> **EXERCISE INSTRUCTIONS**: Where does the string "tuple" appear in the records? Copy each line that holds it.
= = = = =
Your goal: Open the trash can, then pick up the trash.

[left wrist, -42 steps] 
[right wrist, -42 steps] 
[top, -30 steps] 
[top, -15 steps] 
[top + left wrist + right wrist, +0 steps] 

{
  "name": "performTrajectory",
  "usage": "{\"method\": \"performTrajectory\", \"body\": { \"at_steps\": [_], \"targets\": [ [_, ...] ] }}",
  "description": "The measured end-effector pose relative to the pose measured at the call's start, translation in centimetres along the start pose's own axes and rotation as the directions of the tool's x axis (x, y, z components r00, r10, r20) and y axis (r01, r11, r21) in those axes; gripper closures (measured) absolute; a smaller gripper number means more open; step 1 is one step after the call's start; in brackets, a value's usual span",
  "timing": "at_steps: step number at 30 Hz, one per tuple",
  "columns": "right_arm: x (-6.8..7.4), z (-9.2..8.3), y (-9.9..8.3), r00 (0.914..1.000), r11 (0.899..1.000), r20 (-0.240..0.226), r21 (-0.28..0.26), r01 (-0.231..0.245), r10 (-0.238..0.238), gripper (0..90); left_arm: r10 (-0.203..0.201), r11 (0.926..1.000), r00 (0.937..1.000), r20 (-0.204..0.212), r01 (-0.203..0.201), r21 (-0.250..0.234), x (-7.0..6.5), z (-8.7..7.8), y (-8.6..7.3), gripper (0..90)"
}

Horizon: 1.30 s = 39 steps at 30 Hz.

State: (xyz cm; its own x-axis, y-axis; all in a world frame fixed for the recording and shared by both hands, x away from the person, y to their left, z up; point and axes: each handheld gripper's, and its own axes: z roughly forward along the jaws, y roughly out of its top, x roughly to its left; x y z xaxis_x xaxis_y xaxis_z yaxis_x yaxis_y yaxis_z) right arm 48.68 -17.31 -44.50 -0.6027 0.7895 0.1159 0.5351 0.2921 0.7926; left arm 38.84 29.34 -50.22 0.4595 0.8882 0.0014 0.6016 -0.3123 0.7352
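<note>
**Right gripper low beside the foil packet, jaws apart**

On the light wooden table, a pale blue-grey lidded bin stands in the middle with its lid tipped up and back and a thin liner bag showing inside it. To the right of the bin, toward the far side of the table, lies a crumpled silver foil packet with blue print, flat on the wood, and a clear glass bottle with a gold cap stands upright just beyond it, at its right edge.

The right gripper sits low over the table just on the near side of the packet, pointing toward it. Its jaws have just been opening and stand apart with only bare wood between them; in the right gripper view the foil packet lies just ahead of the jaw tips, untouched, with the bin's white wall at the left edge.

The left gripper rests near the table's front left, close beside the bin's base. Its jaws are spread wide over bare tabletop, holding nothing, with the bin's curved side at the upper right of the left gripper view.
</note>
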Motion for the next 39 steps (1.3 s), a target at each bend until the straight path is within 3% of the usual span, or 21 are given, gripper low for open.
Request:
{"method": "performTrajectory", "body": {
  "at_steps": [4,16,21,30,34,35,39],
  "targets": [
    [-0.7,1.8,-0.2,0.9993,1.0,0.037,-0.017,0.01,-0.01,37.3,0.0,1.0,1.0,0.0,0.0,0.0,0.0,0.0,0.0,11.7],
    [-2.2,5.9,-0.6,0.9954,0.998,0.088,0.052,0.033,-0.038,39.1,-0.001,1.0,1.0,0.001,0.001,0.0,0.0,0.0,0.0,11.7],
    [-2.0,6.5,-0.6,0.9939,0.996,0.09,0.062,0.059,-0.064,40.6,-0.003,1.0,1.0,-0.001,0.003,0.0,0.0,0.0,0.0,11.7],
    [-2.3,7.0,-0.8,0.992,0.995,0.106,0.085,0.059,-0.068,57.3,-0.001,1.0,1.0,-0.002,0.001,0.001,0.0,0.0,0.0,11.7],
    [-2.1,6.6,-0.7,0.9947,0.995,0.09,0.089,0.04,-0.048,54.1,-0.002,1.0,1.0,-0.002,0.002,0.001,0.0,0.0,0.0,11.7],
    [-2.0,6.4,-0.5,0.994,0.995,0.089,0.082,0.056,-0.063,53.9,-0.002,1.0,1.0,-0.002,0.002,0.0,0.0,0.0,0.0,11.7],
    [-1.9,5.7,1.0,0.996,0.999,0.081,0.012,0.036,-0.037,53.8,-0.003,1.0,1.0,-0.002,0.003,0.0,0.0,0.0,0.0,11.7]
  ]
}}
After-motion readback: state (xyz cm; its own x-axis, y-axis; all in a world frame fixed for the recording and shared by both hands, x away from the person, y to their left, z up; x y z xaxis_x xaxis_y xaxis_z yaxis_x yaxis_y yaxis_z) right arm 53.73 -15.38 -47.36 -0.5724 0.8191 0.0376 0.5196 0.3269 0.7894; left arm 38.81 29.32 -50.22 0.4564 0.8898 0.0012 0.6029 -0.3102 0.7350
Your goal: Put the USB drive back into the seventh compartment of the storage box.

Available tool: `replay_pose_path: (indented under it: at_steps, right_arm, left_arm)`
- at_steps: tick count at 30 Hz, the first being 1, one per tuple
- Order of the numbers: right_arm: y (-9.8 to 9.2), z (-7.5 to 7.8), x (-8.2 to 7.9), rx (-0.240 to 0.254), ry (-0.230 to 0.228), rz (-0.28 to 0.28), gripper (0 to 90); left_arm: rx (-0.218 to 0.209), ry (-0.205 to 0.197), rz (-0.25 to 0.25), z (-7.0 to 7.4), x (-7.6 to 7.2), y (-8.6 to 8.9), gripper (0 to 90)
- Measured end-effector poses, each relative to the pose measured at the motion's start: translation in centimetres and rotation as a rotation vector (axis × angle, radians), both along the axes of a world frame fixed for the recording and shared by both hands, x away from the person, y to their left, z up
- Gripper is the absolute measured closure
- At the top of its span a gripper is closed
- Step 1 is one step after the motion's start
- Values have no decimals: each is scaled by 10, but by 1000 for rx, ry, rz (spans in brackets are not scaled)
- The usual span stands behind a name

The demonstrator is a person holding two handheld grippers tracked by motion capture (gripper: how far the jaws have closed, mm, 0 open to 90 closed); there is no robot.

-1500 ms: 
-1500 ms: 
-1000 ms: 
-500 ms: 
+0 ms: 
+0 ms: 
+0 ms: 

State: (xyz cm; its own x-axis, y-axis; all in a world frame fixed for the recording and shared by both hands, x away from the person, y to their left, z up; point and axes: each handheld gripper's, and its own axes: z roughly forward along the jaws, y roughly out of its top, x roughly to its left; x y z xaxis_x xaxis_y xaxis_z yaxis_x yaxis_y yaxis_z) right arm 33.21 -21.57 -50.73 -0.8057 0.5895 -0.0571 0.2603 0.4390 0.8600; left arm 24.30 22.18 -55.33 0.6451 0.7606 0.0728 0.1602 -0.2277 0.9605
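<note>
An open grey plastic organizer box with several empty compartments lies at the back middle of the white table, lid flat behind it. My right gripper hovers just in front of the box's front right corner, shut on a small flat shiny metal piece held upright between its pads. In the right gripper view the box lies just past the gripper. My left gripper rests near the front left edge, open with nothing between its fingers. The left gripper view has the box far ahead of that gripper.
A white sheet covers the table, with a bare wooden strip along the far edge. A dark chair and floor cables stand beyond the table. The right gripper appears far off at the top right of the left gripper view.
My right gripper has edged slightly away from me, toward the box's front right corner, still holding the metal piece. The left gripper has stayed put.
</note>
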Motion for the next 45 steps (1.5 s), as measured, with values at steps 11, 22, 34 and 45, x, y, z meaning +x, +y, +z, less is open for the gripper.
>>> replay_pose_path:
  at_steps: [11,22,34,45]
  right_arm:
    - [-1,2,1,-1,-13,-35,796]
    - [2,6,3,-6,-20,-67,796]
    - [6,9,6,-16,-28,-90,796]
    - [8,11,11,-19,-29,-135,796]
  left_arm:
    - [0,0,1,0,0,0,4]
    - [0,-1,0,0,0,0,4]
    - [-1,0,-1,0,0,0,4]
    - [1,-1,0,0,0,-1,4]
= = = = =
> **ANSWER SPACE**:
  "timing": "at_steps: step number at 30 Hz, one per tuple",
- at_steps: tick count at 30 Hz, the first being 1, one per tuple

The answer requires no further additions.